Why is java consumer/producer so much faster than C++

B

Bo Persson

Luca Risolia skrev 2012-07-24 00:33:
In C++11 the ideal interface for a generic thread-safe and
exception-safe queue should at least provide std::shared_ptr<T> take()
and/or void take(T&). T take() is limited to those types having no-throw
copy constructors or move-constructors. This also means that you should
check the type at compile-time by using type traits. However, in your
test case you used move-semantic everywhere, so that is not problem.
Also note that the term "pop" instead of "take" is more in the spirit of
C++.

Using move semantics in a return statement might interfere with the NRVO
that would otherwise likely kick in. It is not an optimization.


Bo Persson
 
M

Melzzzzz

At second glance I wasn't that fond of my solution and tweaked it as
below:


void put(T t)
{
std::unique_lock<std::mutex> lock(m_, std::try_to_lock);
while (!lock.owns_lock())
{
if (queue_.size() > capacity_/4)
{

There is problem, as queue_ is not protected under lock.
for (int i = 0; i < 3250; ++i)
std::this_thread::yield();
lock.try_lock();
}
else
{
lock.lock();
break;
}
}
while(queue_.size() >= capacity_)c_full_.wait(lock);
queue_.push_back(std::move(t));
if (queue_.size() == 1)
c_empty_.notify_one();
}
T take()
{
std::unique_lock<std::mutex> lock(m_, std::try_to_lock);
int retry = 0;
while (!lock.owns_lock())
{
if (queue_.size() < 3*capacity_/4)
{
for (int i = 0; i < 3250; ++i)
std::this_thread::yield();
lock.try_lock();
}
else
{
lock.lock();
break;
}
}
while(queue_.empty())c_empty_.wait(lock);
T tmp = std::move(queue_.front());
queue_.pop_front();
if (queue_.size() == capacity_-1)
c_full_.notify_one();
return tmp;
}

I am admittedly coding to the benchmark (which is not a really great
idea).
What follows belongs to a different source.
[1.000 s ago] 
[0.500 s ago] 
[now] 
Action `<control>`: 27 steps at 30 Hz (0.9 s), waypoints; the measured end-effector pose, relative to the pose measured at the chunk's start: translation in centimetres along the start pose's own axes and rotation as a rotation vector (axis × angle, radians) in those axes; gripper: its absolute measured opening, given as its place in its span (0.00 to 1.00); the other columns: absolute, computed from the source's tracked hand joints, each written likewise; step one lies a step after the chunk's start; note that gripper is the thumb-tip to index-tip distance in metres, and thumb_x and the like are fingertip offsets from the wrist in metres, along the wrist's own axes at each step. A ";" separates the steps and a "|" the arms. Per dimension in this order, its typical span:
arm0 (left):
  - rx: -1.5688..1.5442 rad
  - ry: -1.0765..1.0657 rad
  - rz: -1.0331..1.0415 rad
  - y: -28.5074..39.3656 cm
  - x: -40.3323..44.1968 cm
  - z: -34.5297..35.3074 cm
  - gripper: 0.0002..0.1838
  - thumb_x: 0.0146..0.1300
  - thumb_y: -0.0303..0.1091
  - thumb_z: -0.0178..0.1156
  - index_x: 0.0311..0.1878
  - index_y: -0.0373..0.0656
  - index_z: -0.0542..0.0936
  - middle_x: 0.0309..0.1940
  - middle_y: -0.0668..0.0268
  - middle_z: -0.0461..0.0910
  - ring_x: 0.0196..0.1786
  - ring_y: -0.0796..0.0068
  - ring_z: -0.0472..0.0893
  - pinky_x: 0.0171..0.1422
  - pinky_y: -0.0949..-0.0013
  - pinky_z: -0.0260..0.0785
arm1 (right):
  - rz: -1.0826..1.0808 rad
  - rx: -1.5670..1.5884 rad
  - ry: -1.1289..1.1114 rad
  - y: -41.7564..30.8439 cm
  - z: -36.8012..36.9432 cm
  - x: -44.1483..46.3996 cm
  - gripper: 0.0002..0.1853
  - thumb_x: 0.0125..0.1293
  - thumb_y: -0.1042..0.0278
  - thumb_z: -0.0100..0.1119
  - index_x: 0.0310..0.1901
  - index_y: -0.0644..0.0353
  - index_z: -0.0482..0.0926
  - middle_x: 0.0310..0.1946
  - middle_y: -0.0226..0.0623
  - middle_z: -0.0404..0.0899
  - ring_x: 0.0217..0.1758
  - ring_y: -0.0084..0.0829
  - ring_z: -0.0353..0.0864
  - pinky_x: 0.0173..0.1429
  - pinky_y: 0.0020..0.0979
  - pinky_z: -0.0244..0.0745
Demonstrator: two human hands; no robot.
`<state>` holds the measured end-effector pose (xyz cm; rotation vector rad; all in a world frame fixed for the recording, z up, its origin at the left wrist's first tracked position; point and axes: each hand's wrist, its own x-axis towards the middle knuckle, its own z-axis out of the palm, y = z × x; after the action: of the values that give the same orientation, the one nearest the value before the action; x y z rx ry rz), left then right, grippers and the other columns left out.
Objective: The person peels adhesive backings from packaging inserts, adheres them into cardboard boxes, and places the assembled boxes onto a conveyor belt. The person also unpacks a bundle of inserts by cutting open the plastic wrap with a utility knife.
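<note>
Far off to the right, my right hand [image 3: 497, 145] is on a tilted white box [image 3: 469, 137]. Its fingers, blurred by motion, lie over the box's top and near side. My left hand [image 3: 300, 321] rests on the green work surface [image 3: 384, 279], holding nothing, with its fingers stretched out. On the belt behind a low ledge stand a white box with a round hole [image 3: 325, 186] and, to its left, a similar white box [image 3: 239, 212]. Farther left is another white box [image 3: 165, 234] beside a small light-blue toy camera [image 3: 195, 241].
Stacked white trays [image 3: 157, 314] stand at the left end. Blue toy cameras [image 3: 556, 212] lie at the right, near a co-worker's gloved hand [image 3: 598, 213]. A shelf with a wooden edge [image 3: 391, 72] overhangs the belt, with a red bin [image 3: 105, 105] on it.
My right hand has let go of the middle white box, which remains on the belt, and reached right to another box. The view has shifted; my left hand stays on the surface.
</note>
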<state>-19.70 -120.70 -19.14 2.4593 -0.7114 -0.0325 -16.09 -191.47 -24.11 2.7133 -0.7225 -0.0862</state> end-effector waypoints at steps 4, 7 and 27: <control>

But I got the time on my system down from 13.7 seconds to
about 9.7 seconds (another 40%).


This is version with array (identical implementation
as ArrayBlockingQueue in Java), instead of deque (I
used atomic type for count_). This executes about same speed as Java
as atomic type slows it down a bit.
Sadly, no noticing difference between deque and array.
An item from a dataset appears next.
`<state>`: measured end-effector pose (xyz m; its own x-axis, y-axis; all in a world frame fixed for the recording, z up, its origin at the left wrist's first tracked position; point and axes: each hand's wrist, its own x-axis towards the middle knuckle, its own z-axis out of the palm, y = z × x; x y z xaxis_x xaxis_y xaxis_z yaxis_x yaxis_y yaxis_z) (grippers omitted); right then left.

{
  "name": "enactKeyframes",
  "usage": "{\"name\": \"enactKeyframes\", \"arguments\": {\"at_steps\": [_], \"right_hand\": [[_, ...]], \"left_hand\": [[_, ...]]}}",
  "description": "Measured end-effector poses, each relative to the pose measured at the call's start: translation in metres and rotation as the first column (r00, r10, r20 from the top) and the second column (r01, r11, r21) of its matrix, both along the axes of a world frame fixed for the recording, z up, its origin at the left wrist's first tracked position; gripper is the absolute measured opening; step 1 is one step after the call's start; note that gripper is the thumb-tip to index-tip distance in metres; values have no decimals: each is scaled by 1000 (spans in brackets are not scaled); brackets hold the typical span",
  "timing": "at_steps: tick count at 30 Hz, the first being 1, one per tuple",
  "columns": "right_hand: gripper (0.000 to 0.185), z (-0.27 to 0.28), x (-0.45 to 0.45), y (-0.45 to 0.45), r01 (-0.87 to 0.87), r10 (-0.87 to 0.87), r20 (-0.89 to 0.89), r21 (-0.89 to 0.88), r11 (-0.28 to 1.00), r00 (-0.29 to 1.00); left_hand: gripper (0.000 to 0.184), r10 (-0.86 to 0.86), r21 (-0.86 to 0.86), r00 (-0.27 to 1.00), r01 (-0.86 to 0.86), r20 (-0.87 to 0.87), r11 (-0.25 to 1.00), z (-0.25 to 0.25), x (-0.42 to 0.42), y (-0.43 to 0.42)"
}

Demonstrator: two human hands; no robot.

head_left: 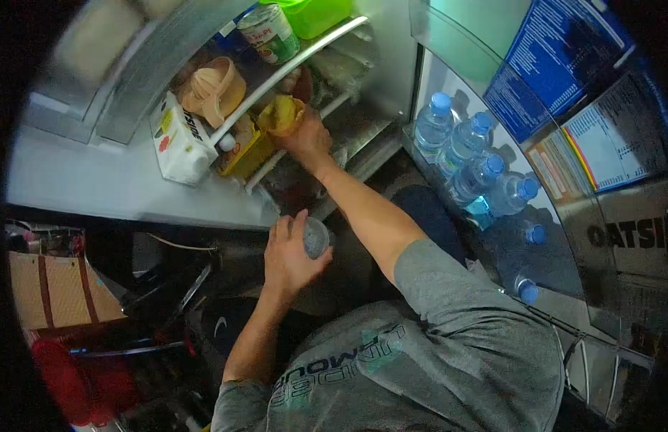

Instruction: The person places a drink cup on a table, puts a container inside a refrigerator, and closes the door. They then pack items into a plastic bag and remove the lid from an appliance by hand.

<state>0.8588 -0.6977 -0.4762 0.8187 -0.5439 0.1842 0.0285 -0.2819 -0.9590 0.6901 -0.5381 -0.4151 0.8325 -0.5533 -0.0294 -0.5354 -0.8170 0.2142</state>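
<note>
Below the open fridge, my left hand [290, 252] is closed around a small round clear container [316, 237]. My right hand [306, 138] reaches into the fridge, its fingers wrapped round a yellow-orange bowl-like thing [282, 117]. Just left of that hand stands a yellow box [241, 155] on the lower shelf. A white carton [179, 144] leans at the shelf's left end, with a peach-coloured citrus juicer [213, 90] beside it. The fingertips of my right hand are partly hidden behind the yellow-orange thing.
A white shelf edge [287, 66] crosses above my right hand. Behind it are a can [270, 34] and a green container [316, 16]. Several water bottles [467, 144] line the open door at right, near blue boxes [546, 65]. A red object [82, 381] is at lower left.
</note>
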Motion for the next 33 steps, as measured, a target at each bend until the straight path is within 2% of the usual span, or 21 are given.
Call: {"name": "enactKeyframes", "arguments": {"at_steps": [2, 6, 8, 9, 11, 12, 14, 15, 17, 19, 20, 22, 26, 27, 28, 29, 30, 31, 33], "right_hand": [[83, 3, 2, 1, -34, 34, -4, -66, 997, 999], [89, -7, 17, 9, -36, 38, 80, -20, 999, 996], [95, -8, 16, 7, -67, 76, 343, -38, 997, 936], [95, -18, 21, 6, -72, 84, 345, -45, 996, 935], [100, -43, 31, 5, -28, 145, 413, -277, 960, 899], [100, -37, 22, 0, -33, 152, 412, -281, 959, 899], [95, -17, -11, -21, -377, 374, 133, 1, 926, 918], [95, -18, -18, -32, -385, 381, 124, 4, 923, 916], [77, -20, -28, -57, -477, 448, -170, -220, 851, 878], [64, -17, -38, -79, -663, 499, -516, -195, 723, 696], [64, -20, -42, -84, -668, 499, -522, -199, 717, 692], [63, -34, -48, -91, -822, 427, -768, -218, 526, 477], [65, -41, -75, -90, -807, 509, -688, -194, 558, 518], [67, -56, -75, -89, -808, 606, -601, -117, 578, 521], [69, -57, -76, -87, -811, 693, -500, -35, 584, 520], [69, -58, -75, -89, -811, 691, -497, -43, 583, 524], [68, -48, -77, -92, -739, 821, -316, 362, 568, 476], [66, -37, -79, -94, -587, 873, -94, 705, 398, 479], [62, -18, -83, -89, -574, 852, -29, 728, 376, 522]], "left_hand": [[82, 14, -14, 1000, -14, -20, 1000, -2, -1, 2], [83, 39, -30, 998, -41, -51, 999, -3, -3, 1], [84, 56, -14, 997, -57, -52, 998, 0, -1, -1], [84, 59, -21, 998, -59, -23, 998, 0, -1, 0], [84, 66, -32, 998, -66, 3, 997, 5, 0, -1], [84, 82, -46, 996, -83, -16, 996, 11, 3, -4], [84, 107, -56, 993, -109, -44, 992, 17, 11, -6], [85, 131, -64, 990, -134, -53, 989, 18, 17, -8], [87, 162, -77, 984, -167, -75, 983, 15, 26, -12], [88, 204, -83, 979, -206, -28, 975, 3, 38, -17], [90, 225, -62, 972, -221, 70, 973, -12, 44, -20], [91, 265, -61, 961, -261, 82, 963, -30, 58, -28], [92, 298, -75, 946, -290, 127, 954, -47, 76, -42], [92, 298, -84, 945, -289, 137, 954, -44, 79, -45], [93, 217, -122, 962, -198, 167, 973, -41, 81, -46], [93, 135, -154, 971, -105, 199, 982, -38, 82, -48], [93, 137, -158, 969, -105, 206, 982, -32, 83, -52], [94, 108, -200, 975, -68, 196, 977, -24, 82, -56], [95, 75, -245, 978, -26, 193, 969, -6, 84, -62]]}}
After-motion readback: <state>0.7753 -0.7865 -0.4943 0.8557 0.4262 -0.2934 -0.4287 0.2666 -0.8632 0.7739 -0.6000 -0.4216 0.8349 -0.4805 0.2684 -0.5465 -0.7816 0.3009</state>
#include <condition_variable>
#include <mutex>
#include <thread>
#include <cstdlib>
#include <atomic>

template <class T>
class BlockingQueue{
public:
BlockingQueue(unsigned cap)
:
queue_((T*)new char[cap*sizeof(T)]),
insPos_(0),
extPos_(0),
count_(0),
capacity_(cap)
{
}
BlockingQueue(const BlockingQueue&)=delete;
BlockingQueue& operator=(const BlockingQueue&)=delete;
~BlockingQueue()
{
delete[] (char*)queue_;
}
void put(T t)
{
std::unique_lock<std::mutex> lock(m_, std::try_to_lock);
int retry = 0;
while (!lock.owns_lock())
{
if (count_ > capacity_/4 && ++retry < 1000)
{
std::this_thread::yield();
}
else
{
lock.lock();
}
}
c_full_.wait(lock, [this]{return count_ < capacity_;});
new(queue_+insPos_)T(std::move(t));
inc(insPos_);
++count_;
if (count_ == 1)
c_empty_.notify_one();
}
T take()
{
std::unique_lock<std::mutex> lock(m_, std::try_to_lock);
int retry = 0;
while (!lock.owns_lock())
{
if (count_ < 3*capacity_/4 && ++retry < 1000)
{
std::this_thread::yield();
}
else
{
lock.lock();
}
}
c_empty_.wait(lock, [this]{return count_ > 0 ;});
T tmp = std::move(queue_[extPos_]);
queue_[extPos_].~T();
inc(extPos_);
--count_;
if (count_ == capacity_-1)
c_full_.notify_one();
return tmp;
}
bool empty()
{
std::lock_guard<std::mutex> lock(m_);
return count_ == 0;
}
private:
void inc(unsigned& i)
{
++i;
if(i == capacity_)i = 0;
}
std::mutex m_;
std::condition_variable c_empty_,c_full_;
T* queue_;
unsigned insPos_,extPos_;
std::atomic<unsigned> count_;
const unsigned capacity_;
};

int main()
{
BlockingQueue<int> produced(1000);
const int nitems = 100000000;
std::srand(12345);


std::function<void()> f_prod = [&]() {
int i = nitems;
while(i-- > 0){
produced.put(i);
}
};

std::thread producer1(f_prod);

std::function<void()> f_cons = [&]() {
const int size = 10000;
int arr[size];
int i = nitems;
while(i-- > 0)
{
arr[std::rand()%size] =
produced.take();
}
};

std::thread consumer1(f_cons);

producer1.join();
consumer1.join();
}
 
L

Luca Risolia

This is version with array (identical implementation
as ArrayBlockingQueue in Java), instead of deque (I
used atomic type for count_).

Why do you need count_ to be an atomic type, it seems that all the
updates to that variable are already protected by a mutex..
 
M

Melzzzzz

Why do you need count_ to be an atomic type, it seems that all the
updates to that variable are already protected by a mutex..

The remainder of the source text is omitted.